Insights
Rev Gav
What is salvation?
Luke 19.1-10
Jesus entered Jericho and made his way through the town. There was a man there named Zacchaeus. He was the chief tax collector in the region, and he had become very rich. He tried to get a look at Jesus, but he was too short to see over the crowd. So he ran ahead and climbed a sycamore-fig tree beside the road, for Jesus was going to pass that way.
When Jesus came by, he looked up at Zacchaeus and called him by name. “Zacchaeus!” he said. “Quick, come down! I must be a guest in your home today.”
Zacchaeus quickly climbed down and took Jesus to his house in great excitement and joy. But the people were displeased. “He has gone to be the guest of a notorious sinner,” they grumbled.
Meanwhile, Zacchaeus stood before the Lord and said, “I will give half my wealth to the poor, Lord, and if I have cheated people on their taxes, I will give them back four times as much!”
Jesus responded, “Salvation has come to this home today, for this man has shown himself to be a true son of Abraham. For the Son of Man came to seek and save those who are lost.”
Reflect
To us Bible teachers, we look at the story of Zacchaeus, and we see a mine deep with metaphor and meaning!
In the gospels, the attention is in the detail, and the first detail mentioned by Luke in this story is: “Jesus entered Jericho and made his way through the town.”
Jericho! This was the first Promised Land town to be conquered by the Israelites — led by Joshua. The walls of Jericho fell by the power, not of people, but of God, and Joshua is the Hebrew form of Yeshua or Jesus, meaning ‘God saves’. So, Joshua #1 entered Jericho with the power of God, and in this story Joshua #2 also entered Jericho with the power of God. Hmmm! Coincidence? I do not think so!
In the first story, of Joshua, the town of innocent but powerful people in Jericho were not liberated but captivated, and the authorities were not integrated but conquered.
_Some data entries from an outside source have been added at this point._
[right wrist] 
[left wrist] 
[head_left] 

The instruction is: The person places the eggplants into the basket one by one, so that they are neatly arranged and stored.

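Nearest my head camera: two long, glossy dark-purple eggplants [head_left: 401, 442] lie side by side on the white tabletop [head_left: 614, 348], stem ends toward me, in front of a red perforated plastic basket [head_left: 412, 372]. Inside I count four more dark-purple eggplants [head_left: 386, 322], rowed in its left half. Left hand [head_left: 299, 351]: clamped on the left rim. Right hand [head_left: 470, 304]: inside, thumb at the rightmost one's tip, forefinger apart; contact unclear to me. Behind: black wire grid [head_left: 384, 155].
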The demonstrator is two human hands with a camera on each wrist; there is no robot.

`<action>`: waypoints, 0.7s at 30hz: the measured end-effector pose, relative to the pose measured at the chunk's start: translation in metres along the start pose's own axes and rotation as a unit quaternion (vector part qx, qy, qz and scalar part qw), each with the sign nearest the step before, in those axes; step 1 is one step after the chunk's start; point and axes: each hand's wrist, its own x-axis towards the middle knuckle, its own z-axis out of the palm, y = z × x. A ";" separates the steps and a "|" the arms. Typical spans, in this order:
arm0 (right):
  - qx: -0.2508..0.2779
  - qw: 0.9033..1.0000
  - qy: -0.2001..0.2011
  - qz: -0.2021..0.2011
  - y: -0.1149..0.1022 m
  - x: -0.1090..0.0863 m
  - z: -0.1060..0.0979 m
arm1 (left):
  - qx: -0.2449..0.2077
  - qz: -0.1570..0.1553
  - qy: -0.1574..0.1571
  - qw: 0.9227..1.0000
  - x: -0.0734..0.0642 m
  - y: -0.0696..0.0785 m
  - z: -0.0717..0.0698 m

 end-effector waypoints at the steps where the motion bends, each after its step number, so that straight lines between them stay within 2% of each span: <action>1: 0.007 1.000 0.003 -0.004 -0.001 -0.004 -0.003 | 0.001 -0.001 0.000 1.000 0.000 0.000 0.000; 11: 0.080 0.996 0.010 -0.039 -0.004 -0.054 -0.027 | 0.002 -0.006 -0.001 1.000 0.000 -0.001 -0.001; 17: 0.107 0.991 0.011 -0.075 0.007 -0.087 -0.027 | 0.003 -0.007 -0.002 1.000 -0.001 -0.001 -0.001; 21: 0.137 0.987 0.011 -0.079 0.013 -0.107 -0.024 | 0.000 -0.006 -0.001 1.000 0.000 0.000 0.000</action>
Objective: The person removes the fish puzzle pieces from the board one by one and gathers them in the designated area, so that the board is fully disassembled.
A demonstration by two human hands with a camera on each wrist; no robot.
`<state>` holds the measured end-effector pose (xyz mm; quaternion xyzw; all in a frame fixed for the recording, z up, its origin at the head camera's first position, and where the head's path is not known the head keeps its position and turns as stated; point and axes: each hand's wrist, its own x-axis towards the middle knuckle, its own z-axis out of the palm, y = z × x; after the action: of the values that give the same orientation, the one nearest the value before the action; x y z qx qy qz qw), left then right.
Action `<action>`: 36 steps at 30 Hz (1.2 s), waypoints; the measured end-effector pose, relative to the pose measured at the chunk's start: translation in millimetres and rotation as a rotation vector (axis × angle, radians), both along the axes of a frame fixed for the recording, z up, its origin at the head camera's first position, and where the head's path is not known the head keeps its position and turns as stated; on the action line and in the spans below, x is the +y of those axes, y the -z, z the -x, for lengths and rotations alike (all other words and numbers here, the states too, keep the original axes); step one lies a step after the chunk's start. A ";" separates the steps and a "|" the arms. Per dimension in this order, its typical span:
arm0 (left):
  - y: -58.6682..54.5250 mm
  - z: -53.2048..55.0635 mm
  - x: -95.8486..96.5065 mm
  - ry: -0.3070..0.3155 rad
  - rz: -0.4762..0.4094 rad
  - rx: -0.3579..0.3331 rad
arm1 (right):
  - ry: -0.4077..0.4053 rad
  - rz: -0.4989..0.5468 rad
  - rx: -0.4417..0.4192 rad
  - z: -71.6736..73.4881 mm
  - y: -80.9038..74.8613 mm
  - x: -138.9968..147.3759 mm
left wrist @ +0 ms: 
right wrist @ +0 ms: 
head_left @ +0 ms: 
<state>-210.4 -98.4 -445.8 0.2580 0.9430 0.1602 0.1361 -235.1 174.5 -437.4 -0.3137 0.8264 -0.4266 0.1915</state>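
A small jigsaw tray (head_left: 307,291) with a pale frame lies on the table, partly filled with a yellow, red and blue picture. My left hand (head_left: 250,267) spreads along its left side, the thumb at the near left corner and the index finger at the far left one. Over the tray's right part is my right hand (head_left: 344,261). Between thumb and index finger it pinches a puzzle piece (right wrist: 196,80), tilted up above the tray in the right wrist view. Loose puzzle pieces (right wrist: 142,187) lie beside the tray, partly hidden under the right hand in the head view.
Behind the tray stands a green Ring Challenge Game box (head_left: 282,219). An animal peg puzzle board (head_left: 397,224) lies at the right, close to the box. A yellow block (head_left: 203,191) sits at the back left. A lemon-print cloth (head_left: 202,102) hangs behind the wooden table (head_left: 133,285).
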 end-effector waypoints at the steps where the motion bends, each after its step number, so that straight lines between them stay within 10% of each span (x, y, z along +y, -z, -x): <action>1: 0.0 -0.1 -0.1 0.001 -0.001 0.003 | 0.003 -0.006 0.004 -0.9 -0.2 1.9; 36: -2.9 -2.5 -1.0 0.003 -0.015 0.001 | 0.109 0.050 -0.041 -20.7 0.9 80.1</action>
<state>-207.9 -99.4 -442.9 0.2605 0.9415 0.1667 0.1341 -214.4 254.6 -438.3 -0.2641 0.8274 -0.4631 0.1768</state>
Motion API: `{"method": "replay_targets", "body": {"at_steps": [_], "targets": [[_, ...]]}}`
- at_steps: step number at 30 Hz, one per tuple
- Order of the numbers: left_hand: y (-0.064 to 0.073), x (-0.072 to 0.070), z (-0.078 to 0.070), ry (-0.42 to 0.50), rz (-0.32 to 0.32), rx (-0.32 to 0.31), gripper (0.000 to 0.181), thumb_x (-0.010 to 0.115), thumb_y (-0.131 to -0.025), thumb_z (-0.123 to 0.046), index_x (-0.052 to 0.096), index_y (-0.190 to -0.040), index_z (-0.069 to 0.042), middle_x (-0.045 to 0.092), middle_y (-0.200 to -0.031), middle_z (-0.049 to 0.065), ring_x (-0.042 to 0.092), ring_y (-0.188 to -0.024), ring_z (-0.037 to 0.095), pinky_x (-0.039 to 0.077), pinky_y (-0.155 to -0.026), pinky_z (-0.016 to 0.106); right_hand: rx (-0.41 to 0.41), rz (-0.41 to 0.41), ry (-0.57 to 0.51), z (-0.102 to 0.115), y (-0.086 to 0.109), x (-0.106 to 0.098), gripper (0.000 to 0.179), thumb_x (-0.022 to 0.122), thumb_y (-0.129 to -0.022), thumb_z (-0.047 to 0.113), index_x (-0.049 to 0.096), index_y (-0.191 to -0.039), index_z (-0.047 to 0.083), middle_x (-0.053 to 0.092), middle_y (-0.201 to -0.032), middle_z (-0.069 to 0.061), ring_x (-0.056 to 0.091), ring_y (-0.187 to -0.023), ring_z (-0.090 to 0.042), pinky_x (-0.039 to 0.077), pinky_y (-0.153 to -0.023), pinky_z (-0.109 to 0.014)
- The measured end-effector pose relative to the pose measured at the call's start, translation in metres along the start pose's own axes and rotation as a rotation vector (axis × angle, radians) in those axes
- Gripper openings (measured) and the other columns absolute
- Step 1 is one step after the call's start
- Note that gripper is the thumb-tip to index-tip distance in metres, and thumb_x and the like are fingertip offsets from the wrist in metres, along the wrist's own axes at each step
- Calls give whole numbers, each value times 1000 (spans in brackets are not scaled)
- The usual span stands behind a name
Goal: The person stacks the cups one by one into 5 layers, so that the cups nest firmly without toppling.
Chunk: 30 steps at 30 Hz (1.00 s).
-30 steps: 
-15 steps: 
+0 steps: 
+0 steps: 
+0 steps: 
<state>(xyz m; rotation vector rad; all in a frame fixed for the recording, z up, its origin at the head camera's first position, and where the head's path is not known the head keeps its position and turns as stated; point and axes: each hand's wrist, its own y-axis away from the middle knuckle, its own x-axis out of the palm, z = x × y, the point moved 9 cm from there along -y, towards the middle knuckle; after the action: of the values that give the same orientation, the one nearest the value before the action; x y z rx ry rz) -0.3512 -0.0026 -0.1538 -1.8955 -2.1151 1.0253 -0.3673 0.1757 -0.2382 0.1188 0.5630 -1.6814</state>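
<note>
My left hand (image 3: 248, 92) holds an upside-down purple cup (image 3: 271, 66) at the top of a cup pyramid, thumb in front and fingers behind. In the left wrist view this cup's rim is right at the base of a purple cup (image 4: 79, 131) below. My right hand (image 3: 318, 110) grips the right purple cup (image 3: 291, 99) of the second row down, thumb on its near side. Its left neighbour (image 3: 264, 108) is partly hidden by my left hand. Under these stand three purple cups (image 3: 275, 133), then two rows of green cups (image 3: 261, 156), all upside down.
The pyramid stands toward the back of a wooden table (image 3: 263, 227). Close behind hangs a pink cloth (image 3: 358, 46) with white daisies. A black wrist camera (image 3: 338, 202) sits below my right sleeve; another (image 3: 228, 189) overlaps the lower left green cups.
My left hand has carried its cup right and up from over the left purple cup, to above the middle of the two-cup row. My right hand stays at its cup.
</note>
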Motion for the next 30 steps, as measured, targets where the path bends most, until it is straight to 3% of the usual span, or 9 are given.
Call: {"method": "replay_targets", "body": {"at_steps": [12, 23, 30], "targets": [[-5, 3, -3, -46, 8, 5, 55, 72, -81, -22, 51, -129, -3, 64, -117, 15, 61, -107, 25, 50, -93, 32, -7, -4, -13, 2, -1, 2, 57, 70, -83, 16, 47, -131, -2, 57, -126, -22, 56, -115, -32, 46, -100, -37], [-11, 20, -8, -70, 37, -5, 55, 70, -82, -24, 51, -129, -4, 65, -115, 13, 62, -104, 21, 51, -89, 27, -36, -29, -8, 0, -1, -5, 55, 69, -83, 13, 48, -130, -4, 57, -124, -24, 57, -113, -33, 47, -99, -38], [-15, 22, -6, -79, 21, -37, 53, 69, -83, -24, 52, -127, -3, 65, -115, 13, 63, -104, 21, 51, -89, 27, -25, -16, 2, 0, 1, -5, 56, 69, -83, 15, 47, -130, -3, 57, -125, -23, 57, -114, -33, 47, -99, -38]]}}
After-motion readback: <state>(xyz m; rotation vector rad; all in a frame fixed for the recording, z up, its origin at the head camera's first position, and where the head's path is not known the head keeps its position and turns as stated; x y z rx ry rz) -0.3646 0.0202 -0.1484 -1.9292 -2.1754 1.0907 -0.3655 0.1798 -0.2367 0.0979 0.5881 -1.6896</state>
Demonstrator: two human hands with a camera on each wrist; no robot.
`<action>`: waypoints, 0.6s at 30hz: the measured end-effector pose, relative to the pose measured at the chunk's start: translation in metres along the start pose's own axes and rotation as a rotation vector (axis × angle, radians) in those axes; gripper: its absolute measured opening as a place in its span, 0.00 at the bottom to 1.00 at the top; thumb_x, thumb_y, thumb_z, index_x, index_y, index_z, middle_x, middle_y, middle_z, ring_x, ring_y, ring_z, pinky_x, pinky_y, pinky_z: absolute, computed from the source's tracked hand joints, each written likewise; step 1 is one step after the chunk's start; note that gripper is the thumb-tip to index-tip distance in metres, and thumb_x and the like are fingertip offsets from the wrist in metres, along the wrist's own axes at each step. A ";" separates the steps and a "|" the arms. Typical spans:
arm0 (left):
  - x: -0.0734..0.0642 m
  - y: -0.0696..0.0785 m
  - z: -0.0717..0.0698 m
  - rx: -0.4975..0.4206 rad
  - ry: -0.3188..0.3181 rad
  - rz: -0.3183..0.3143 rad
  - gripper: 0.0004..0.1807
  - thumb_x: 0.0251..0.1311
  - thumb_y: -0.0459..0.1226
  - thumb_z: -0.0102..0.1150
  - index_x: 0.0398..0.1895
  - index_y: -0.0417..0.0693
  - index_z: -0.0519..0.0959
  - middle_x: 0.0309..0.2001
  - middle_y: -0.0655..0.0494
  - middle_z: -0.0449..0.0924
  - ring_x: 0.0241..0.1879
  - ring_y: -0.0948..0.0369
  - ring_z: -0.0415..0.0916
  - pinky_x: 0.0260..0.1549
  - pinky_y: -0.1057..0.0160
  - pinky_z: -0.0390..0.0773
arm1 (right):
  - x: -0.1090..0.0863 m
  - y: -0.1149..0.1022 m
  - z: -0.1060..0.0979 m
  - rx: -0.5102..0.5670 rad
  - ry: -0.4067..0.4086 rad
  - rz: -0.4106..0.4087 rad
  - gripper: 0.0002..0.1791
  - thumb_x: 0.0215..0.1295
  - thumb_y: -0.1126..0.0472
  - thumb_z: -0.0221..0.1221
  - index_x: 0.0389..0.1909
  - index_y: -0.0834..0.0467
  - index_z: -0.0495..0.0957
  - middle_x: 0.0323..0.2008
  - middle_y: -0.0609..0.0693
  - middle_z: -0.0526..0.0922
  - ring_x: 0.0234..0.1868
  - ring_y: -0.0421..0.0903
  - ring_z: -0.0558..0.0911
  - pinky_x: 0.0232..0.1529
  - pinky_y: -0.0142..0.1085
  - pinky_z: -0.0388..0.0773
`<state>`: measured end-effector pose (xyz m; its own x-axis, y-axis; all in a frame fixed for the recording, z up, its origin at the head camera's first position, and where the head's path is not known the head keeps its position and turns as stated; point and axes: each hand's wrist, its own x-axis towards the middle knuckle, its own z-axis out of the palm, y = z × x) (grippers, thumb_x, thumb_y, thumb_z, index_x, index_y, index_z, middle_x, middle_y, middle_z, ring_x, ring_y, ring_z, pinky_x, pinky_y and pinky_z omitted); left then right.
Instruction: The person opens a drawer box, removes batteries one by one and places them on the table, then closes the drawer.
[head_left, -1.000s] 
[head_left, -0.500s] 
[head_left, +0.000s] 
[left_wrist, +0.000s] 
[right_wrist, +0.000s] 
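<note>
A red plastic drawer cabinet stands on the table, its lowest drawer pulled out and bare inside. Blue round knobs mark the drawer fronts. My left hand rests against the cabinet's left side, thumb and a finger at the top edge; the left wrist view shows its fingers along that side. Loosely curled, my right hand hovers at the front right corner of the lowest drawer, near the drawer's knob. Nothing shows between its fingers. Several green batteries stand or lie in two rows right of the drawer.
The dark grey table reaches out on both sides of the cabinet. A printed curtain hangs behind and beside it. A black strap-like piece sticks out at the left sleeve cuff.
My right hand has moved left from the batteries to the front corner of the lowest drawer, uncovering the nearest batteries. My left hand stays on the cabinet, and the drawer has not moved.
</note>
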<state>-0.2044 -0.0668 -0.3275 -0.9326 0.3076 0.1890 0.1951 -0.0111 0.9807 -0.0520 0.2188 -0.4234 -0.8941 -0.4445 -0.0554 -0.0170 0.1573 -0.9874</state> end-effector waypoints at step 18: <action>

In the second story of Joshua (our story about Jesus), the powerful, chief Tax Collector (someone high up and colluding with the Romans) was not captivated but liberated — Zacchaeus was not conquered but integrated. Oh, and did you know the name Zacchaeus means ‘innocent’? Do you see the mind-blowing, major tipping-up-on-its-head, flipping-it-over, reversal going on here?
We have not made it much beyond the first sentence and already we can see this story has a deeper meaning. We are already out of our depth and treading water, so let us swim to the deep end of this gospel pool!
Zacchaeus wants to see Jesus and because either Jesus or Zacchaeus is short (we do not know which), Zacchaeus climbs a tree, but not just any tree! No, Luke specifies the exact kind of tree and it is labelled as a ‘sykomorean’, or for you botanists out there, it is a ‘Ficus Sycomorus’, a kind of fig tree. The thing about this species of tree is that, well, it is a bit shite. The fruit is inferior to commercial figs, and its cheap fruit were only collected by the poor, but this is Luke’s gospel, right? You just knew this story would have something to do with the poor!
Trees are often used as symbols for people, and the fig tree was traditionally and biblically used to represent the chosen people of God, therefore Luke’s use of an inferior fig tree, with a Roman-colluding authority climbing all over it, well… you get the picture!
And what did Jesus do? He looked up at Zacchaeus and told him to ‘come down’! Yes, come down from the tree, but also, climb down from using the poor and disadvantaged for your own personal and Roman authoritarian gain.
Feeling giddy from all this meaning yet? Firstly, there is the connection with Jericho and all the associated parallels, and secondly there is the metaphor of the fig-tree. This is heady stuff, and it is all pointing in one direction.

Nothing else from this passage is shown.